- [RECORDS FOR THIS TASK]
------------

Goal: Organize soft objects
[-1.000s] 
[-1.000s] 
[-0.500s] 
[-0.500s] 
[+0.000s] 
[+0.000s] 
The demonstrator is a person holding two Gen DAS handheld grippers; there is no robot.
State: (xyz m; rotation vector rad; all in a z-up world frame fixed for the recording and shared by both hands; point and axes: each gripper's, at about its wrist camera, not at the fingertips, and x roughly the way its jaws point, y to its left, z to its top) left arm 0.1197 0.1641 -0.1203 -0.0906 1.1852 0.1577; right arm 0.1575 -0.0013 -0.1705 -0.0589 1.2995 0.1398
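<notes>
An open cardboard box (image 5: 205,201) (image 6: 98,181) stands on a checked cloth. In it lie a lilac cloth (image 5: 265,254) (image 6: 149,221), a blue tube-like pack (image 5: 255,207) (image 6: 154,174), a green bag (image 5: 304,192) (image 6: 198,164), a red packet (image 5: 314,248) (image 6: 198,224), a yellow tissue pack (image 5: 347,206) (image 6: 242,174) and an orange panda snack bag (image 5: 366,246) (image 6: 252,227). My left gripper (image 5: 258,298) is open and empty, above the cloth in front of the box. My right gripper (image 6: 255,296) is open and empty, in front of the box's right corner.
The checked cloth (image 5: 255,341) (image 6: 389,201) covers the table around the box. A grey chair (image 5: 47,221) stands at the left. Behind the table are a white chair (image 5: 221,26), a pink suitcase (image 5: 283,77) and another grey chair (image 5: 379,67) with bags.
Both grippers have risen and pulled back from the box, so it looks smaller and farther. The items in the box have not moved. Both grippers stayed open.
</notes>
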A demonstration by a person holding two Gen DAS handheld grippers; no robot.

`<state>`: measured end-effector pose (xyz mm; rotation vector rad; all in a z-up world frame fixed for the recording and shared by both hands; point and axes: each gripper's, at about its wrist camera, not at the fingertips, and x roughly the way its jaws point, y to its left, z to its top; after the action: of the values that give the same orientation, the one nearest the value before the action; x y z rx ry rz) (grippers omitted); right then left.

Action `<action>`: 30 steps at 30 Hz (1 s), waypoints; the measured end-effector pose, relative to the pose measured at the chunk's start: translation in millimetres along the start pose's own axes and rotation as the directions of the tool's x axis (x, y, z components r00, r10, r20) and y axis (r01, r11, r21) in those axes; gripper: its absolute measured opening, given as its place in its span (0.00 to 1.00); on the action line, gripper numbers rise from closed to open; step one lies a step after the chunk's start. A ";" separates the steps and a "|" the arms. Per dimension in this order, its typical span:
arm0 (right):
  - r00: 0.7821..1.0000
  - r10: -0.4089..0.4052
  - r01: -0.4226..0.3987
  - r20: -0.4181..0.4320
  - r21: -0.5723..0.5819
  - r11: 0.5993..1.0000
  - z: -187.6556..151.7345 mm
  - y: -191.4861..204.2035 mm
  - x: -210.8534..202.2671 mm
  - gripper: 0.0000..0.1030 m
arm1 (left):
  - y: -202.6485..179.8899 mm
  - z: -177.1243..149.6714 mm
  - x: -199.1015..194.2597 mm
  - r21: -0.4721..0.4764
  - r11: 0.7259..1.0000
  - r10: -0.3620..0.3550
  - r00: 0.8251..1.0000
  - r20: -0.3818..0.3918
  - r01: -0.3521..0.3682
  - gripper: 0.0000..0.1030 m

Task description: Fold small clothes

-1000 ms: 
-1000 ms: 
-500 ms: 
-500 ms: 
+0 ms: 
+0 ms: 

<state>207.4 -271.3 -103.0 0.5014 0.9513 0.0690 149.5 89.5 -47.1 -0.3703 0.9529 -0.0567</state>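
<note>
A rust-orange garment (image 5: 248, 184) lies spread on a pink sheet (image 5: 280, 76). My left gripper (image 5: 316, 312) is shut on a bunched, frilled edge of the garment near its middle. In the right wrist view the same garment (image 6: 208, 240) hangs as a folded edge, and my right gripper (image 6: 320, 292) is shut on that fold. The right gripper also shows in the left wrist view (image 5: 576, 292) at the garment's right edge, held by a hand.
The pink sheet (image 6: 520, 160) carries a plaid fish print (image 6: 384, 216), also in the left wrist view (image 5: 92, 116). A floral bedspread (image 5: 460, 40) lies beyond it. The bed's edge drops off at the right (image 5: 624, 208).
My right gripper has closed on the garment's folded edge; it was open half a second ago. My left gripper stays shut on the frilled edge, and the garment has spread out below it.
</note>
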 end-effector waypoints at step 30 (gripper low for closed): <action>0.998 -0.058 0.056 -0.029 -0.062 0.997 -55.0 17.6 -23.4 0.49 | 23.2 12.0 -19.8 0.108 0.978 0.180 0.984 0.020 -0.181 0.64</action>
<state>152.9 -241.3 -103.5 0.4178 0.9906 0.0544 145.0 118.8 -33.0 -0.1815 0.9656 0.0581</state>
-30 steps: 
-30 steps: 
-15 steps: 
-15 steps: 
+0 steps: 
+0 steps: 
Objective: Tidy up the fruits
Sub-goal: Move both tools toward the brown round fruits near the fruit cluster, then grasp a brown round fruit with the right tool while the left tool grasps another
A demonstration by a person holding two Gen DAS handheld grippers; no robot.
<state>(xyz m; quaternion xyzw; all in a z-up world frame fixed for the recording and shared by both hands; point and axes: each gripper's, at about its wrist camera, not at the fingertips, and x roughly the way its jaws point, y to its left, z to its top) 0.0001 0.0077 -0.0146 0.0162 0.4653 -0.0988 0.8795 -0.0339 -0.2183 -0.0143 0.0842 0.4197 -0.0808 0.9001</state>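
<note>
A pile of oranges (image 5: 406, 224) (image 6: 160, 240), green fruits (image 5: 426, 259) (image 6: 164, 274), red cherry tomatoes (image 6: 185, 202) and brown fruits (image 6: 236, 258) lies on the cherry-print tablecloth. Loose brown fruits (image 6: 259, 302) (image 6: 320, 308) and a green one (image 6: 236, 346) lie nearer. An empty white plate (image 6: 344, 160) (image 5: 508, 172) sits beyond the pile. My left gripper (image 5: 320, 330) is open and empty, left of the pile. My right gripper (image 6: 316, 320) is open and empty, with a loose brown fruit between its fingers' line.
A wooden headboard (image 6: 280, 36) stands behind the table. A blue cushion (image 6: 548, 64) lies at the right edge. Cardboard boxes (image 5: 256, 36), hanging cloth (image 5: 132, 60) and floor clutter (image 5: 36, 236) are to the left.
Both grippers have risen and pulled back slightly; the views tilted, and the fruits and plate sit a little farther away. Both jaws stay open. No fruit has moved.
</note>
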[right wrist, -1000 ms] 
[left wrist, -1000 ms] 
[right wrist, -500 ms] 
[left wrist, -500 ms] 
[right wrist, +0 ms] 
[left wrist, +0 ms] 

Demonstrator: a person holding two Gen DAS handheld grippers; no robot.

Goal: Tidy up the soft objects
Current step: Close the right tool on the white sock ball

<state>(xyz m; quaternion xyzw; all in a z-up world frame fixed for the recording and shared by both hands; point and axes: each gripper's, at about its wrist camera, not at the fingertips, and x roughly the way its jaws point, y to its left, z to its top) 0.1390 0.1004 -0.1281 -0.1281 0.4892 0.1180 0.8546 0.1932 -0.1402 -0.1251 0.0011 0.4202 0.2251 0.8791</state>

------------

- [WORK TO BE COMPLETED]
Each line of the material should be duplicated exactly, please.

- [OUTPUT OF THE TASK]
Goal: Organize soft objects
[-1.000s] 
[-1.000s] 
[-0.500s] 
[-0.500s] 
[+0.000s] 
[+0.000s] 
The demonstrator is a person holding two Gen DAS handheld grippers; there is no robot.
State: (xyz m; rotation vector rad; all in a z-up world frame fixed for the recording and shared by both hands; point and axes: each gripper's, at about its wrist camera, not at the fingertips, and x roughly the way its jaws point, y to its left, z to its top) left arm 0.1197 0.1641 -0.1203 -0.0906 1.1852 0.1577; right arm 0.1575 -0.0013 -0.1705 -0.0589 1.2995 0.1398
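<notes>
An open cardboard box (image 5: 205,201) (image 6: 98,181) stands on a checked cloth. In it lie a lilac cloth (image 5: 265,254) (image 6: 149,221), a blue tube-like pack (image 5: 255,207) (image 6: 154,174), a green bag (image 5: 304,192) (image 6: 198,164), a red packet (image 5: 314,248) (image 6: 198,224), a yellow tissue pack (image 5: 347,206) (image 6: 242,174) and an orange panda snack bag (image 5: 366,246) (image 6: 252,227). My left gripper (image 5: 258,298) is open and empty, above the cloth in front of the box. My right gripper (image 6: 255,296) is open and empty, in front of the box's right corner.
The checked cloth (image 5: 255,341) (image 6: 389,201) covers the table around the box. A grey chair (image 5: 47,221) stands at the left. Behind the table are a white chair (image 5: 221,26), a pink suitcase (image 5: 283,77) and another grey chair (image 5: 379,67) with bags.
Both grippers have risen and pulled back from the box, so it looks smaller and farther. The items in the box have not moved. Both grippers stayed open.
</notes>
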A demonstration by a person holding two Gen DAS handheld grippers; no robot.

`<state>`: measured end-effector pose (xyz mm; rotation vector rad; all in a z-up world frame fixed for the recording and shared by both hands; point and axes: each gripper's, at about its wrist camera, not at the fingertips, and x roughly the way its jaws point, y to its left, z to its top; after the action: of the values that give the same orientation, the one nearest the value before the action; x y z rx ry rz) (grippers omitted); right then left.

Action `<action>`: 30 steps at 30 Hz (1 s), waypoints; the measured end-effector pose, relative to the pose measured at the chunk's start: translation in millimetres along the start pose's own axes and rotation as the directions of the tool's x axis (x, y, z components r00, r10, r20) and y axis (r01, r11, r21) in those axes; gripper: its absolute measured opening, given as its place in its span (0.00 to 1.00); on the action line, gripper numbers rise from closed to open; step one lies a step after the chunk's start. A ";" separates the steps and a "|" the arms. Per dimension in this order, its typical span:
arm0 (right):
  - r00: 0.7821..1.0000
  - r10: -0.4089..0.4052
  - r01: -0.4226..0.3987
  - r20: -0.4181..0.4320
  - r21: -0.5723..0.5819
  - r11: 0.5993..1.0000
  - z: -187.6556..151.7345 mm
  - y: -191.4861..204.2035 mm
  - x: -210.8534..202.2671 mm
  - gripper: 0.0000..0.1030 m
arm1 (left):
  - y: -202.6485..179.8899 mm
  - z: -177.1243..149.6714 mm
  - x: -199.1015..194.2597 mm
  - r21: -0.4721..0.4764
  - r11: 0.7259..1.0000
  - r10: -0.3620..0.3550
  - r00: 0.8251..1.0000
  - r20: -0.3818..0.3918
  - r01: -0.3521..0.3682
  - gripper: 0.0000..0.1030 m

Task description: Fold small clothes

-1000 ms: 
-1000 ms: 
-500 ms: 
-500 ms: 
+0 ms: 
+0 ms: 

<state>207.4 -271.3 -103.0 0.5014 0.9513 0.0690 149.5 89.5 -47.1 -0.3703 0.9529 -0.0567</state>
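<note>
A rust-orange garment (image 5: 248, 184) lies spread on a pink sheet (image 5: 280, 76). My left gripper (image 5: 316, 312) is shut on a bunched, frilled edge of the garment near its middle. In the right wrist view the same garment (image 6: 208, 240) hangs as a folded edge, and my right gripper (image 6: 320, 292) is shut on that fold. The right gripper also shows in the left wrist view (image 5: 576, 292) at the garment's right edge, held by a hand.
The pink sheet (image 6: 520, 160) carries a plaid fish print (image 6: 384, 216), also in the left wrist view (image 5: 92, 116). A floral bedspread (image 5: 460, 40) lies beyond it. The bed's edge drops off at the right (image 5: 624, 208).
My right gripper has closed on the garment's folded edge; it was open half a second ago. My left gripper stays shut on the frilled edge, and the garment has spread out below it.
</note>
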 end-effector waypoints at step 30 (gripper low for closed): <action>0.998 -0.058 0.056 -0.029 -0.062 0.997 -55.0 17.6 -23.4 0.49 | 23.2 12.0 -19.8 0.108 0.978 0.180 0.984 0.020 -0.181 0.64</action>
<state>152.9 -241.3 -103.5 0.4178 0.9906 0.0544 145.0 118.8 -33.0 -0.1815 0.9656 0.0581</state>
-30 steps: 
-30 steps: 
-15 steps: 
-15 steps: 
+0 steps: 
+0 steps: 
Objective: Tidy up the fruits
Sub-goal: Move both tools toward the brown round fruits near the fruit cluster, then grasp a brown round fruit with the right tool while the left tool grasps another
A demonstration by a person holding two Gen DAS handheld grippers; no robot.
<state>(xyz m; quaternion xyzw; all in a z-up world frame fixed for the recording and shared by both hands; point and axes: each gripper's, at about its wrist camera, not at the fingertips, and x roughly the way its jaws point, y to its left, z to its top) 0.0001 0.0077 -0.0146 0.0162 0.4653 -0.0988 0.8795 -0.0339 -0.2183 -0.0143 0.0842 0.4197 -0.0808 0.9001</state>
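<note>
A pile of oranges (image 5: 406, 224) (image 6: 160, 240), green fruits (image 5: 426, 259) (image 6: 164, 274), red cherry tomatoes (image 6: 185, 202) and brown fruits (image 6: 236, 258) lies on the cherry-print tablecloth. Loose brown fruits (image 6: 259, 302) (image 6: 320, 308) and a green one (image 6: 236, 346) lie nearer. An empty white plate (image 6: 344, 160) (image 5: 508, 172) sits beyond the pile. My left gripper (image 5: 320, 330) is open and empty, left of the pile. My right gripper (image 6: 316, 320) is open and empty, with a loose brown fruit between its fingers' line.
A wooden headboard (image 6: 280, 36) stands behind the table. A blue cushion (image 6: 548, 64) lies at the right edge. Cardboard boxes (image 5: 256, 36), hanging cloth (image 5: 132, 60) and floor clutter (image 5: 36, 236) are to the left.
Both grippers have risen and pulled back slightly; the views tilted, and the fruits and plate sit a little farther away. Both jaws stay open. No fruit has moved.
</note>
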[right wrist, -1000 ms] 
[left wrist, -1000 ms] 
[right wrist, -500 ms] 
[left wrist, -500 ms] 
[right wrist, +0 ms] 
[left wrist, +0 ms] 

Demonstrator: a person holding two Gen DAS handheld grippers; no robot.

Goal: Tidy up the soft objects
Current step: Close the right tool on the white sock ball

<state>(xyz m; quaternion xyzw; all in a z-up world frame fixed for the recording and shared by both hands; point and axes: each gripper's, at about its wrist camera, not at the fingertips, and x roughly the way its jaws point, y to its left, z to its top) 0.1390 0.1004 -0.1281 -0.1281 0.4892 0.1180 0.8546 0.1932 -0.1402 -0.1251 0.0011 0.4202 0.2251 0.8791</state>

There is nothing further to this exercise.